In Xenophon's ''Memorabilia'', Socrates draws a comparison between the proper and honorable way to bestow beauty and the proper and honorable way to bestow wisdom. Those who offer beauty for sale on the market are called prostitutes, and held in disrepute by the Athenians. Those who offer wisdom for sale, on the other hand, are highly respected. Socrates believes this is an error. The Sophists should be seen for what they are, prostitutors of wisdom.
:When we see a woman bartering beauty for gold, we look upon such a one as no other than a common prostitute; but she who rewards the passion of some worthy youth with it, gains at the same time our approbation and esteem.

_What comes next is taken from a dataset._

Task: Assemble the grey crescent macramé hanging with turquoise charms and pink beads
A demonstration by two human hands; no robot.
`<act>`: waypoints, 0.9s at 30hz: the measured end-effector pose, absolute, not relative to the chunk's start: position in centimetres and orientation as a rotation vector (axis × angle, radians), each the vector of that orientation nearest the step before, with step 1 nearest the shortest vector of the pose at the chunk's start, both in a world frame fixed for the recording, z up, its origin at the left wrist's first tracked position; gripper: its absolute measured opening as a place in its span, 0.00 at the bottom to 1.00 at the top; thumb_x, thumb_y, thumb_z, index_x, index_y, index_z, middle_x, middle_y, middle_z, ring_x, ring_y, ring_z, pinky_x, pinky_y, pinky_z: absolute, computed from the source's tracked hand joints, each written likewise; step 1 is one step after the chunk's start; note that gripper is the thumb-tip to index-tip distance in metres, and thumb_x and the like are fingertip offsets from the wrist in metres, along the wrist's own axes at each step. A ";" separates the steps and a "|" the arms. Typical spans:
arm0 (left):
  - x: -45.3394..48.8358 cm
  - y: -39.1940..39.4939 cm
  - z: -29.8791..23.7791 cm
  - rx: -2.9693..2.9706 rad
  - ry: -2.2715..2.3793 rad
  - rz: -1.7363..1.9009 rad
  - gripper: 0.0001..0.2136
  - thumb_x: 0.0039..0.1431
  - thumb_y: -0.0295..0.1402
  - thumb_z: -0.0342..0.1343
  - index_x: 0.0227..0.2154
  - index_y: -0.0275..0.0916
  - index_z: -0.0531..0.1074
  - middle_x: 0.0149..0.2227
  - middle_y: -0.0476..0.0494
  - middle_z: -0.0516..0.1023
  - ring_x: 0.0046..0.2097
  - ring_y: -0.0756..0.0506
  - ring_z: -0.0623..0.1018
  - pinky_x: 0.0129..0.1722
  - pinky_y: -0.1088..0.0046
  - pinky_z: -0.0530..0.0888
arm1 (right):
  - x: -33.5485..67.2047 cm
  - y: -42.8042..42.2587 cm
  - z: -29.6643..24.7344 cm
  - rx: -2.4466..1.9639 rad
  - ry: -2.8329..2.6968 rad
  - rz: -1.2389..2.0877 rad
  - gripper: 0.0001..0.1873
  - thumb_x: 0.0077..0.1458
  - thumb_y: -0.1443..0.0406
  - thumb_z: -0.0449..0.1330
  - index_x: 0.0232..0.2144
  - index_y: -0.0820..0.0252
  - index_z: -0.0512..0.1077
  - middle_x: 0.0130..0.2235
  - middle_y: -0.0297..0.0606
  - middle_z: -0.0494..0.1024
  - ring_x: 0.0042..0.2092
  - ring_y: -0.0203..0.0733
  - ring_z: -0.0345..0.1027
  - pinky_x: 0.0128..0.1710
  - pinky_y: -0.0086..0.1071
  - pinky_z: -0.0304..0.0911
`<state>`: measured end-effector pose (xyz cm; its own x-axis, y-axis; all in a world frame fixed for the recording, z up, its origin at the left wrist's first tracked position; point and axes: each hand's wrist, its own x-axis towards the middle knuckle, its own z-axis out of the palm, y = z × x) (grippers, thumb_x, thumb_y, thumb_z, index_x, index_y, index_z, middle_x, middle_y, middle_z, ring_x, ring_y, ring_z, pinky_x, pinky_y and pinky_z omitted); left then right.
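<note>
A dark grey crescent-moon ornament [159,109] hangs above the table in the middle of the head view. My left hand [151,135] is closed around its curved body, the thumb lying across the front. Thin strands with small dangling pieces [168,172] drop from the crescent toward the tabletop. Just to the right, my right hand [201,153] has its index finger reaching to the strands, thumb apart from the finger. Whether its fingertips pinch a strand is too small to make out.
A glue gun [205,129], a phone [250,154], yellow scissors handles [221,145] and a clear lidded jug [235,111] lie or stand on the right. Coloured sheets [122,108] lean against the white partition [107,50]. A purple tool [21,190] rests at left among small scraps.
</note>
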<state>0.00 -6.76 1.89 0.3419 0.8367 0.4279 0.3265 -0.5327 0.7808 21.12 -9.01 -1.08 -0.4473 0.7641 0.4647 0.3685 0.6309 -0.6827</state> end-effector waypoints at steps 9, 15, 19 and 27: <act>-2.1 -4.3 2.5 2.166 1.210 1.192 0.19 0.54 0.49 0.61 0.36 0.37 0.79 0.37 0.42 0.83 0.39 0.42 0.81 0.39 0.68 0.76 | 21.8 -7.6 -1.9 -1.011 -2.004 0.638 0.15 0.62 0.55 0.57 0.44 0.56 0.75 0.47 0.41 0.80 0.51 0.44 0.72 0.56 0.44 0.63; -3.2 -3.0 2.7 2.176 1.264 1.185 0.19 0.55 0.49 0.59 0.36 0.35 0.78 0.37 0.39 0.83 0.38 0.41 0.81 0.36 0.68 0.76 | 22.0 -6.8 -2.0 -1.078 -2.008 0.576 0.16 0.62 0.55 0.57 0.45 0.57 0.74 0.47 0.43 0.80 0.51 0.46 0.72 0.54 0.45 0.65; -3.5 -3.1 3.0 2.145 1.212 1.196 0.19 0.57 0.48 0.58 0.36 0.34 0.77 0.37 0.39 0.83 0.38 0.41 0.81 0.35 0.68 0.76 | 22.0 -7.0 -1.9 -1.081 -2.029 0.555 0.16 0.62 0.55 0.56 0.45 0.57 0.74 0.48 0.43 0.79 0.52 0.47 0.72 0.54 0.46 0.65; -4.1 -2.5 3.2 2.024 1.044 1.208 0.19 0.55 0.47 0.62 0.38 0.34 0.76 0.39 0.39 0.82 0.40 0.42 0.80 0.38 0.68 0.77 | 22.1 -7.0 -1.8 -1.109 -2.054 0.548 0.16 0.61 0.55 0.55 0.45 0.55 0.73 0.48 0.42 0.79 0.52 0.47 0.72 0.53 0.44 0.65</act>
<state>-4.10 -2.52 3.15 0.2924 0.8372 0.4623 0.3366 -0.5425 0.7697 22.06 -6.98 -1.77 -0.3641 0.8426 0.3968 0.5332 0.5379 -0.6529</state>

It is the very same with philosophy: he who sets it forth for public sale, to be disposed of to the highest bidder, is a sophist, a public prostitute.〔Xenophon, ''Memorabilia'', 1.6.11, T. Stanley, trans., p. 535〕
In Plato's ''Protagoras'', Socrates draws an analogy between peddlers of unhealthy food and peddlers of false and deceptive wisdom. Food peddlers advertise their wares as healthy without offering solid evidence to back up their claims, leading those who trust them to succumb to an unhealthy diet. Peddlers of knowledge try to persuade impressionable young minds that what they teach is salutary and true, again without offering solid arguments to back up their claims. They mislead young minds on paths not conducive to intellectual flourishing.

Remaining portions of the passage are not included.